### Your task
Reproduce all the data verbatim.

### The data
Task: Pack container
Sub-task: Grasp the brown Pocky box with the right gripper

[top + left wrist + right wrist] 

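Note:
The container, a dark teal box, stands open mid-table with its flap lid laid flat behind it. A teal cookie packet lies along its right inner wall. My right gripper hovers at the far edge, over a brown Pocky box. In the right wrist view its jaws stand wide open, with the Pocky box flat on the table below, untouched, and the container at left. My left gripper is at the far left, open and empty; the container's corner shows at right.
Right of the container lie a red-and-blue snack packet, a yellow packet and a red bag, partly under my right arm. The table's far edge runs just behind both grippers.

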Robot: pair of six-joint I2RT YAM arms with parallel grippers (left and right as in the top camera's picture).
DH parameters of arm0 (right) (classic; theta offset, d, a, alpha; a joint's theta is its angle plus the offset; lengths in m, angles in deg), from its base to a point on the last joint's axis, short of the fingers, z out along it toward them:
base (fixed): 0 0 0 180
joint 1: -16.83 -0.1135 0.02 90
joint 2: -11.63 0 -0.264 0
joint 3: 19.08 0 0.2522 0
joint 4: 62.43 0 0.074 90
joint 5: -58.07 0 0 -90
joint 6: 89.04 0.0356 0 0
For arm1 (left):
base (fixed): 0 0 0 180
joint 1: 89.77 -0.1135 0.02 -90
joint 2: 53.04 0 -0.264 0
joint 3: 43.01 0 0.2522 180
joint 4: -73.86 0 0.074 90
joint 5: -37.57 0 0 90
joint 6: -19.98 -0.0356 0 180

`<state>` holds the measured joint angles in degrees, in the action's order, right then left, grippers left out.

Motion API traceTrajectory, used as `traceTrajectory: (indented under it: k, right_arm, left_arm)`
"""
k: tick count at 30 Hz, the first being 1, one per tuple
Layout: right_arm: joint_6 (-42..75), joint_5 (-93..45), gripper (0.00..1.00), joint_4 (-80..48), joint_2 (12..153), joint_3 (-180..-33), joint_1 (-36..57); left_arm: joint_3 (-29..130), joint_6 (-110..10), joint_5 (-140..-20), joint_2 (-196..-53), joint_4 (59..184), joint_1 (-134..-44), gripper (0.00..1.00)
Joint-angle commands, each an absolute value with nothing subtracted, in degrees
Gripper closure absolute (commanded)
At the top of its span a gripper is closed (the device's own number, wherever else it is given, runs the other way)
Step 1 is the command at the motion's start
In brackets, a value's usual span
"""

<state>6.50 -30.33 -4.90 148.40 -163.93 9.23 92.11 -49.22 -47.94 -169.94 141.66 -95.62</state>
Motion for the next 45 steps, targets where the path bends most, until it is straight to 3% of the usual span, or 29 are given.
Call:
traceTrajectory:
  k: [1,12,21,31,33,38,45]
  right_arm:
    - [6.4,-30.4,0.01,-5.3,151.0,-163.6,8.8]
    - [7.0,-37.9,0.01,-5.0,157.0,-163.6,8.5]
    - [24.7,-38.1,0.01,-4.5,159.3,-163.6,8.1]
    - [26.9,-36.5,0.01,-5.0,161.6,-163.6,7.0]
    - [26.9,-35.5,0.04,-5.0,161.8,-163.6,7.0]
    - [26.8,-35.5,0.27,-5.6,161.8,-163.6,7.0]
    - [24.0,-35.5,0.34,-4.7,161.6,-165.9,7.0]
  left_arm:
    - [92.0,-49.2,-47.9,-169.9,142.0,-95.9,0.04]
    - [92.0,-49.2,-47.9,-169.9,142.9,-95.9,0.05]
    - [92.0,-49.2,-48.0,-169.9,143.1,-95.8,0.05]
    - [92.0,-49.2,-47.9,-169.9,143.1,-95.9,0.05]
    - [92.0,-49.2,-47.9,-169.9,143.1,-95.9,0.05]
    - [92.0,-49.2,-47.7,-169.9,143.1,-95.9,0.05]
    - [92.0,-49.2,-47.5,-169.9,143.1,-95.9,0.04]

### Exercise output
Task: Pack container
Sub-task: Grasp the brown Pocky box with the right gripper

[top + left wrist + right wrist] 

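Note:
The container, a dark teal box, stands open mid-table with its flap lid laid flat behind it. A teal cookie packet lies along its right inner wall. My right gripper hovers at the far edge, over a brown Pocky box. In the right wrist view its jaws stand wide open, with the Pocky box flat on the table below, untouched, and the container at left. My left gripper is at the far left, open and empty; the container's corner shows at right.
Right of the container lie a red-and-blue snack packet, a yellow packet and a red bag, partly under my right arm. The table's far edge runs just behind both grippers.
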
Robot: pair of six-joint I2RT YAM arms with parallel grippers (left and right as in the top camera's picture).
DH parameters of arm0 (right) (classic; theta offset, d, a, alpha; a joint's theta is its angle plus the offset; lengths in m, angles in deg), from its base to a point on the last joint's axis, short of the fingers, z out along it toward them:
base (fixed): 0 0 0 180
joint 1: -16.83 -0.1135 0.02 90
joint 2: -11.63 0 -0.264 0
joint 3: 19.08 0 0.2522 0
joint 4: 62.43 0 0.074 90
joint 5: -58.07 0 0 -90
joint 6: 89.04 0.0356 0 0
For arm1 (left):
base (fixed): 0 0 0 180
joint 1: 89.77 -0.1135 0.02 -90
joint 2: 53.04 0 -0.264 0
joint 3: 43.01 0 0.2522 180
joint 4: -73.86 0 0.074 90
joint 5: -37.57 0 0 90
joint 6: -19.98 -0.0356 0 180

`<state>` holds the measured joint angles in degrees, in the action's order, right then left, grippers left out.

Motion API traceTrajectory, used as `traceTrajectory: (indented under it: k, right_arm, left_arm)`
"""
k: tick count at 30 Hz, the first being 1, one per tuple
Layout: right_arm: joint_6 (-42..75), joint_5 (-93..45), gripper (0.00..1.00), joint_4 (-80..48), joint_2 (12..153), joint_3 (-180..-33), joint_1 (-36..57); left_arm: joint_3 (-29..130), joint_6 (-110..10), joint_5 (-140..-20), joint_2 (-196..-53), joint_4 (59..184), joint_1 (-134..-44), gripper (0.00..1.00)
Joint-angle commands, each an absolute value with nothing subtracted, in degrees
Gripper closure absolute (commanded)
At the top of its span a gripper is closed (the device's own number, wherever else it is given, runs the other way)
Step 1 is the command at the motion's start
In brackets, a value's usual span
"""

<state>6.50 -30.33 -4.90 148.40 -163.93 9.23 92.11 -49.22 -47.94 -169.94 141.66 -95.62</state>
Motion for the next 45 steps, targets where the path bends most, until it is straight to 3% of the usual span, or 29 are given.
Call:
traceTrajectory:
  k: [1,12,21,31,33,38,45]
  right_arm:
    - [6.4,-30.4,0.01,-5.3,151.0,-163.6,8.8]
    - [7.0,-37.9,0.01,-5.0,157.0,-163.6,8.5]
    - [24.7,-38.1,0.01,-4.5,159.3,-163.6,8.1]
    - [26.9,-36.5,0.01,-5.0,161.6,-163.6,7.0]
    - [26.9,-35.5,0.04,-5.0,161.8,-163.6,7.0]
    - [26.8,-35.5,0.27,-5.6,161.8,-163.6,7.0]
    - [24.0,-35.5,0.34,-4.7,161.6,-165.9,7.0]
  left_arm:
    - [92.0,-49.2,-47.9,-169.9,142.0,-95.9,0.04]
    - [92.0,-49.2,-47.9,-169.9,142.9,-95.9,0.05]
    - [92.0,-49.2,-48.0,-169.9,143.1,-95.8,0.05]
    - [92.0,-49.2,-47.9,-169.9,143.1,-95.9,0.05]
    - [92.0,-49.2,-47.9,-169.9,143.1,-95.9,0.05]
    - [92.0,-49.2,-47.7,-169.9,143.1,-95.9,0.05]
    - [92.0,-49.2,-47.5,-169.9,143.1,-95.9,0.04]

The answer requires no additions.